**What this task involves:**
How does the data below read from its first line through the line containing "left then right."? Print those lines exactly.

**Collected material:**

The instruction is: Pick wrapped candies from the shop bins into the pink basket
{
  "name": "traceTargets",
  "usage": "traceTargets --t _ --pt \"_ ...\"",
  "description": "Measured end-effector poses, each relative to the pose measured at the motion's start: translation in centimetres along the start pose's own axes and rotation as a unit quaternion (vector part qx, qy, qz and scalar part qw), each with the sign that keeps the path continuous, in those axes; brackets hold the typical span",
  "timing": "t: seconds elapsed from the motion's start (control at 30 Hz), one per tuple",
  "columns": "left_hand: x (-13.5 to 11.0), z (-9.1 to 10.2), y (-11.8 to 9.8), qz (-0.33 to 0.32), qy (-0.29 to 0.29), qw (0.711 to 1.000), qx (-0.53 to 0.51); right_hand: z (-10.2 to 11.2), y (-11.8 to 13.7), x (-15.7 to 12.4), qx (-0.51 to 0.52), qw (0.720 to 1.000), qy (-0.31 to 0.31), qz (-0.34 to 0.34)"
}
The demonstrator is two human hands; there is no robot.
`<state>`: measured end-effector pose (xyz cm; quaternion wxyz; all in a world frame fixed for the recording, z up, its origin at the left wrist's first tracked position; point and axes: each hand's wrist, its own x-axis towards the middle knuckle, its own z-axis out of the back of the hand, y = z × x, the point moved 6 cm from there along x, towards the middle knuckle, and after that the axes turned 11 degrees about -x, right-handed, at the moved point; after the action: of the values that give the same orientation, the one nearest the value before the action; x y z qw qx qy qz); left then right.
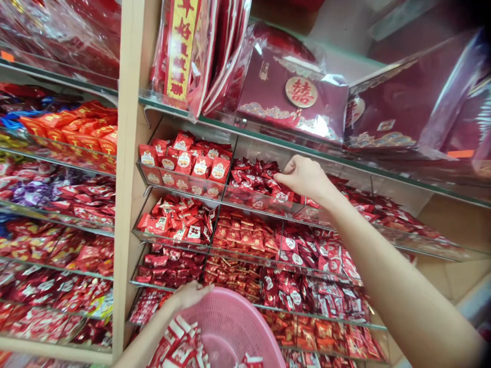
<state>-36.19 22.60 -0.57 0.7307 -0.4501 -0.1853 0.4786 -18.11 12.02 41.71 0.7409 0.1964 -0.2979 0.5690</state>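
Note:
My right hand (303, 176) reaches up into a glass shelf bin of dark red wrapped candies (257, 179), its fingers pinched together on the sweets at the pile's right side. Lower down, my left hand (191, 295) grips the far rim of a pink plastic basket (238, 327). Several red and white candy packets (180, 347) lie in the basket's left part. What the right fingers hold exactly is too small to name.
Tiered glass shelves (180, 181) hold many bins of red wrapped candies. A wooden upright (128, 179) divides them from more candy shelves on the left. Above, red gift boxes (295, 94) and hanging red banners (182, 48) in plastic fill the top shelf.

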Motion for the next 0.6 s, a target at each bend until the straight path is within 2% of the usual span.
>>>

**Solution:**
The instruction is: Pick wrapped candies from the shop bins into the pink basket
{
  "name": "traceTargets",
  "usage": "traceTargets --t _ --pt \"_ ...\"",
  "description": "Measured end-effector poses, each relative to the pose measured at the motion's start: translation in centimetres along the start pose's own axes and rotation as a unit quaternion (vector part qx, qy, qz and scalar part qw), each with the sign that keeps the path continuous, in those axes; brackets hold the typical span",
  "timing": "t: seconds elapsed from the motion's start (control at 30 Hz), one per tuple",
  "columns": "left_hand: x (-13.5 to 11.0), z (-9.1 to 10.2), y (-11.8 to 9.8), qz (-0.33 to 0.32), qy (-0.29 to 0.29), qw (0.711 to 1.000), qx (-0.53 to 0.51); right_hand: z (-10.2 to 11.2), y (-11.8 to 13.7), x (-15.7 to 12.4), qx (-0.51 to 0.52), qw (0.720 to 1.000), qy (-0.31 to 0.31), qz (-0.34 to 0.34)"
}
The demonstrator is two human hands; there is no robot.
`<state>`: measured end-effector pose (xyz cm; quaternion wxyz; all in a world frame fixed for the recording, z up, its origin at the left wrist's first tracked position; point and axes: each hand's wrist, its own x-axis towards the middle knuckle, its own z-axis out of the back of the hand, y = z × x, the point moved 6 cm from there along x, towards the middle knuckle, and after that the axes turned 11 degrees about -x, right-handed, at the moved point; after the action: of the values that give the same orientation, the one nearest the value before the action; x y z qw qx qy qz); left then right.

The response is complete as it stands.